WORK REQUIRED:
From the first line to the last, repeat the data below exactly.
========
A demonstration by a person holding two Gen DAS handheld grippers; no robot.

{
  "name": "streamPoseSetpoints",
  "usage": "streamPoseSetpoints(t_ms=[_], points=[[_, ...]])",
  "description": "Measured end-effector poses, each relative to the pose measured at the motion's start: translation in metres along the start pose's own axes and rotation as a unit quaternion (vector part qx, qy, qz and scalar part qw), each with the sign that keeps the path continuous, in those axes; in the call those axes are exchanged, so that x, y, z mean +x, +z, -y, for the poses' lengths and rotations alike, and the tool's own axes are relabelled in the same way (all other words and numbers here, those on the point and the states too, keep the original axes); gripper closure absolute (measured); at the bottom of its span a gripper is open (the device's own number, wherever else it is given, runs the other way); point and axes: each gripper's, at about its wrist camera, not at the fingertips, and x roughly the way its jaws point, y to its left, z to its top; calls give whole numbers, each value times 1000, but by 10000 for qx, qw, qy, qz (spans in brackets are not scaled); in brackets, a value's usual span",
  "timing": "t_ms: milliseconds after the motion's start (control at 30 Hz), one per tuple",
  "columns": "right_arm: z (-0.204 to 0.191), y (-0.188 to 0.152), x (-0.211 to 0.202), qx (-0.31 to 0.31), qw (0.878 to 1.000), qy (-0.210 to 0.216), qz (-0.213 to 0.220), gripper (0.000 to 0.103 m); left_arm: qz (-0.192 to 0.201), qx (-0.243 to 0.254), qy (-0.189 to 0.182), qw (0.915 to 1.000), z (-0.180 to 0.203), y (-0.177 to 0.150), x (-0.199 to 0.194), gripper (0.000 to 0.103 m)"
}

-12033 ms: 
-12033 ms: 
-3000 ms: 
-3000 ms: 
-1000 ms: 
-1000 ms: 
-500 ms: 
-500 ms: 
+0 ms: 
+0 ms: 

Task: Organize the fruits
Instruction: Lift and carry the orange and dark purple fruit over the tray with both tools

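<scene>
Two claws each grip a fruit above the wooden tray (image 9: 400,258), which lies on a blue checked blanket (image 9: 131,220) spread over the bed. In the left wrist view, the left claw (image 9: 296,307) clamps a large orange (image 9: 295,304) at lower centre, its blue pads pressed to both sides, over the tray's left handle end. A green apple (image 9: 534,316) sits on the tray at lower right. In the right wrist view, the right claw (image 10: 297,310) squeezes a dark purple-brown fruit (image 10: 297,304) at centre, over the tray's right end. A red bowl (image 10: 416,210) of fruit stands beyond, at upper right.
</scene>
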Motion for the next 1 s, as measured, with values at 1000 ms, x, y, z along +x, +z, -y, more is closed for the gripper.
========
RESULT OF THIS EXERCISE:
A demonstration by a person holding two Gen DAS handheld grippers; no robot.

{
  "name": "streamPoseSetpoints",
  "usage": "streamPoseSetpoints(t_ms=[_], points=[[_, ...]])",
  "description": "Measured end-effector poses, each relative to the pose measured at the motion's start: translation in metres along the start pose's own axes and rotation as a unit quaternion (vector part qx, qy, qz and scalar part qw), each with the sign that keeps the path continuous, in those axes; in the call those axes are exchanged, so that x, y, z mean +x, +z, -y, for the poses' lengths and rotations alike, and the tool's own axes are relabelled in the same way (all other words and numbers here, those on the point and the states too, keep the original axes); gripper closure absolute (measured); at the bottom of its span a gripper is open (the device's own number, wherever else it is given, runs the other way); point and axes: each gripper's, at about its wrist camera, not at the fingertips, and x roughly the way its jaws point, y to its left, z to its top; calls give whole numbers, each value times 1000, but by 10000 for qx, qw, qy, qz (spans in brackets are not scaled); in brackets, a value's usual span",
  "timing": "t_ms: milliseconds after the motion's start (control at 30 Hz), one per tuple",
  "columns": "right_arm: z (-0.204 to 0.191), y (-0.188 to 0.152), x (-0.211 to 0.202), qx (-0.31 to 0.31), qw (0.878 to 1.000), qy (-0.210 to 0.216), qz (-0.213 to 0.220), gripper (0.000 to 0.103 m); left_arm: qz (-0.192 to 0.201), qx (-0.243 to 0.254), qy (-0.189 to 0.182), qw (0.915 to 1.000), z (-0.180 to 0.203), y (-0.177 to 0.150), x (-0.199 to 0.194), gripper (0.000 to 0.103 m)"
}

-12033 ms: 
-12033 ms: 
-3000 ms: 
-3000 ms: 
-1000 ms: 
-1000 ms: 
-500 ms: 
-500 ms: 
+0 ms: 
+0 ms: 

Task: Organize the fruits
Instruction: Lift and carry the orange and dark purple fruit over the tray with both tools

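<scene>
Two claws each grip a fruit above the wooden tray (image 9: 400,258), which lies on a blue checked blanket (image 9: 131,220) spread over the bed. In the left wrist view, the left claw (image 9: 296,307) clamps a large orange (image 9: 295,304) at lower centre, its blue pads pressed to both sides, over the tray's left handle end. A green apple (image 9: 534,316) sits on the tray at lower right. In the right wrist view, the right claw (image 10: 297,310) squeezes a dark purple-brown fruit (image 10: 297,304) at centre, over the tray's right end. A red bowl (image 10: 416,210) of fruit stands beyond, at upper right.
</scene>
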Motion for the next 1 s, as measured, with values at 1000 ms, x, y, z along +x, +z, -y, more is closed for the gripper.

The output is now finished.